**Work item:** Search the material for "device" and copy each line in which it is found.

==== Records supplied

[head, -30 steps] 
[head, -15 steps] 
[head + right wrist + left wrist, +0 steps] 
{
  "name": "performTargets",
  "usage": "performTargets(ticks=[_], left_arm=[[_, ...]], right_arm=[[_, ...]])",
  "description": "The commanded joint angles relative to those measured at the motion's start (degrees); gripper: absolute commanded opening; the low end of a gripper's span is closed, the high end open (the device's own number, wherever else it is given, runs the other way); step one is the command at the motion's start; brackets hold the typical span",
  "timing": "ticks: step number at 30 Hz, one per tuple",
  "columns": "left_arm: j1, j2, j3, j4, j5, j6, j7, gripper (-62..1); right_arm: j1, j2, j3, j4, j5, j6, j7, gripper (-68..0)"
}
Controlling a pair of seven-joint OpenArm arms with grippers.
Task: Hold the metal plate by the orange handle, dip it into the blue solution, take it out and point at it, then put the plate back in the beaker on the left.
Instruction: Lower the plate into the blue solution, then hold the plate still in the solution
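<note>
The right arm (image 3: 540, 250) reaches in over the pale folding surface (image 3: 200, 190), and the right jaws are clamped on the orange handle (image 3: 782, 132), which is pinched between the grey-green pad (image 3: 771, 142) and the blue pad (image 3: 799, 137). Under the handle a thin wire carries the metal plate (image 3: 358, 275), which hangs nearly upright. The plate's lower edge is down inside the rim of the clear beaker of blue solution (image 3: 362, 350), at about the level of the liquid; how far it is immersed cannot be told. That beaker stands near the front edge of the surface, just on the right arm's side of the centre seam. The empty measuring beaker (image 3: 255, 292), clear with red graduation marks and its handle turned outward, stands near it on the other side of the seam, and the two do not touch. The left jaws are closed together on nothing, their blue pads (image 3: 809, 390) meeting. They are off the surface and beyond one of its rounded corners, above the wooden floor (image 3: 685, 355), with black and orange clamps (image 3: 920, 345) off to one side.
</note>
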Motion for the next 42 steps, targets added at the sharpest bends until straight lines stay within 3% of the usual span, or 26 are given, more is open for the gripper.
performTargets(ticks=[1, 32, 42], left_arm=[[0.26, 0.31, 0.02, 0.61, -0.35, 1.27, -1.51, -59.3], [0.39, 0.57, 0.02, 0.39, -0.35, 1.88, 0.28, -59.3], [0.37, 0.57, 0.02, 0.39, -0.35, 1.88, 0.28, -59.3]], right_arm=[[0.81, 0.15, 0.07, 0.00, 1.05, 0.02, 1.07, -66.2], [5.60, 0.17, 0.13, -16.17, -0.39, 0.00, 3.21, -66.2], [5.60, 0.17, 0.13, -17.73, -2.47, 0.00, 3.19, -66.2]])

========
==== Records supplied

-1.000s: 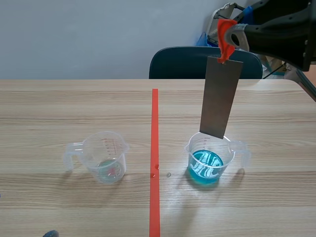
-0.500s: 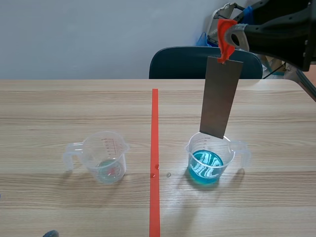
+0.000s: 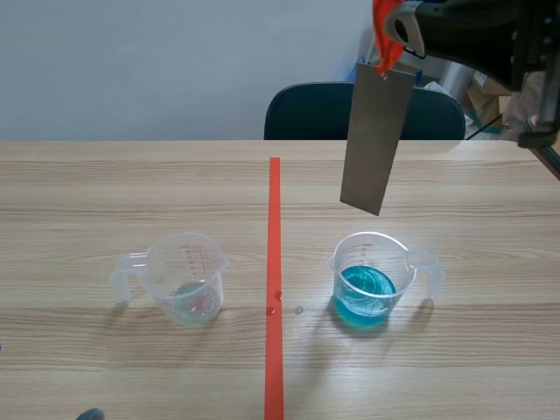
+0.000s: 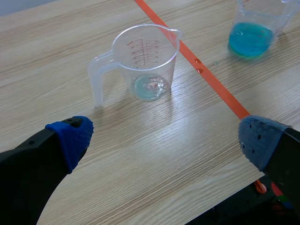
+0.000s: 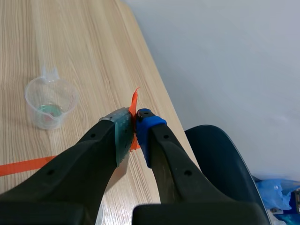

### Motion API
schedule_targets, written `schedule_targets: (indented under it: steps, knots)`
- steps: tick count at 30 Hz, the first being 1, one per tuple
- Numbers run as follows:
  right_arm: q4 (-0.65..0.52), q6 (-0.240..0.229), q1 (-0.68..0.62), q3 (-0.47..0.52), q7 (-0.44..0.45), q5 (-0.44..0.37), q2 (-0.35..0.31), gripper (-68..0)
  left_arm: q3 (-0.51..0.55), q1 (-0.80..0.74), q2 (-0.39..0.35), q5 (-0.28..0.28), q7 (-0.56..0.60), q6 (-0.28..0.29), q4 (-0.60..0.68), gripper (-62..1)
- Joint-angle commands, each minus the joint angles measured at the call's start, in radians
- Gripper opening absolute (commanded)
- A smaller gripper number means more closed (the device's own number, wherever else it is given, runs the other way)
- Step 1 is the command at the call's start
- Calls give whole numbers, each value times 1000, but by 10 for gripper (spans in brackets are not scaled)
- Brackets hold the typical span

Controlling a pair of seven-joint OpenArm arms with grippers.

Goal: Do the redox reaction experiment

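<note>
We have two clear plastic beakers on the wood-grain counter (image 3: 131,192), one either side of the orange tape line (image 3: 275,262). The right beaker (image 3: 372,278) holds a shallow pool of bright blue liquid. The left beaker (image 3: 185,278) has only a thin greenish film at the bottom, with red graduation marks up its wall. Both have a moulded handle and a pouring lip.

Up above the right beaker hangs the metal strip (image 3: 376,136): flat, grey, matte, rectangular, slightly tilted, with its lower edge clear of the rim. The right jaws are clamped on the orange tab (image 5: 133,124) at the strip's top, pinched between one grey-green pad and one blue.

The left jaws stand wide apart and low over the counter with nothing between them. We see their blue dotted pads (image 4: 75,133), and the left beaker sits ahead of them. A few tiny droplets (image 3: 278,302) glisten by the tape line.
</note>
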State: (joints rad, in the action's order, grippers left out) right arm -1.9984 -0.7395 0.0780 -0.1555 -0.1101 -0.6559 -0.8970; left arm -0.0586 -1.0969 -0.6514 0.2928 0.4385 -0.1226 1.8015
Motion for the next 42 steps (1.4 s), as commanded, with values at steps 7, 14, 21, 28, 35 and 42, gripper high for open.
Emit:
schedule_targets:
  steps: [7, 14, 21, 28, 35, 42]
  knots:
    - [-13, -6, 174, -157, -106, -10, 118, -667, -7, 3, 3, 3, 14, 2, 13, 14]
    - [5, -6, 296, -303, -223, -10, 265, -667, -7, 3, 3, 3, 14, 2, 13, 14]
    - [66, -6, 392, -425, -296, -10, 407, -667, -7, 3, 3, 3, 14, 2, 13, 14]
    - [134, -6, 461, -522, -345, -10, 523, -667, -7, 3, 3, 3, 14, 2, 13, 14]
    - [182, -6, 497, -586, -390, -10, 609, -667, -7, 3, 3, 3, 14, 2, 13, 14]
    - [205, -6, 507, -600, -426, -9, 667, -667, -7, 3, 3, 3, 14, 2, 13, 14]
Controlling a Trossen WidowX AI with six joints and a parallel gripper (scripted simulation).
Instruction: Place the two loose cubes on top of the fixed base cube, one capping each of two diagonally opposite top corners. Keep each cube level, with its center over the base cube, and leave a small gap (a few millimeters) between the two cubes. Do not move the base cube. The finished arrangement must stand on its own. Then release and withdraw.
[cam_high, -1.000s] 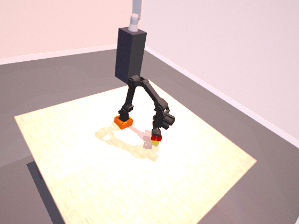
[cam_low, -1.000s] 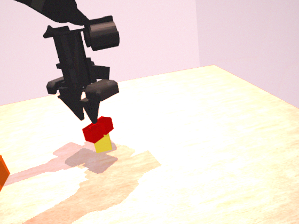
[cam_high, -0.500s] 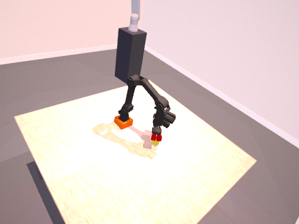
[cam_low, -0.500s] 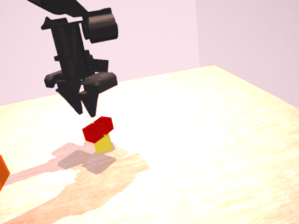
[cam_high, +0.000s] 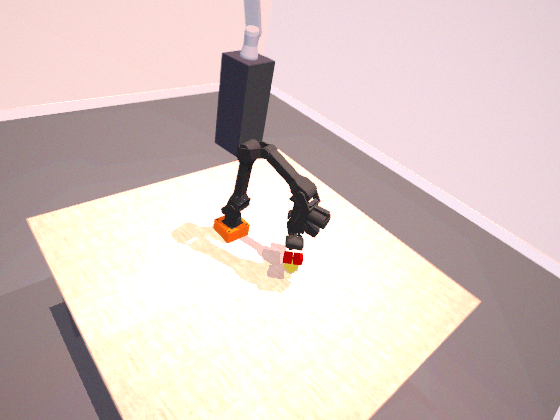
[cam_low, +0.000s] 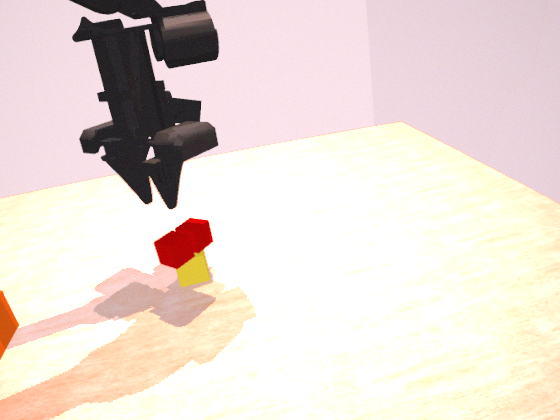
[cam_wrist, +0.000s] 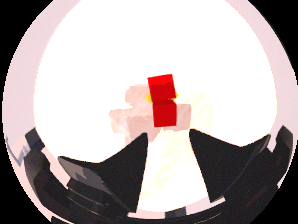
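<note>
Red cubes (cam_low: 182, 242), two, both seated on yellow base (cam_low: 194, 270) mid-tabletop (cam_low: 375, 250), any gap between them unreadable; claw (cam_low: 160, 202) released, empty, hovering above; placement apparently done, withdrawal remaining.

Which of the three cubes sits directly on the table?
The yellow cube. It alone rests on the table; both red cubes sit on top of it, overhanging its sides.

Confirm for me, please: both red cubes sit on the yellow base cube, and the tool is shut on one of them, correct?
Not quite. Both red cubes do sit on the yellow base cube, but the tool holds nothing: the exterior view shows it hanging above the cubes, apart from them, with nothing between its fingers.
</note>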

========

**Answer:**
  "description": "The commanded joint angles relative to those measured at the motion's start (degrees); gripper: absolute commanded opening; the low end of a gripper's span is closed, the high end open (the device's own number, wherever else it is given, runs the other way); step one is the command at the motion's start; brackets hold the typical span",
- A smaller gripper number means more closed (the device's own number, wherever else it is given, runs the other way)

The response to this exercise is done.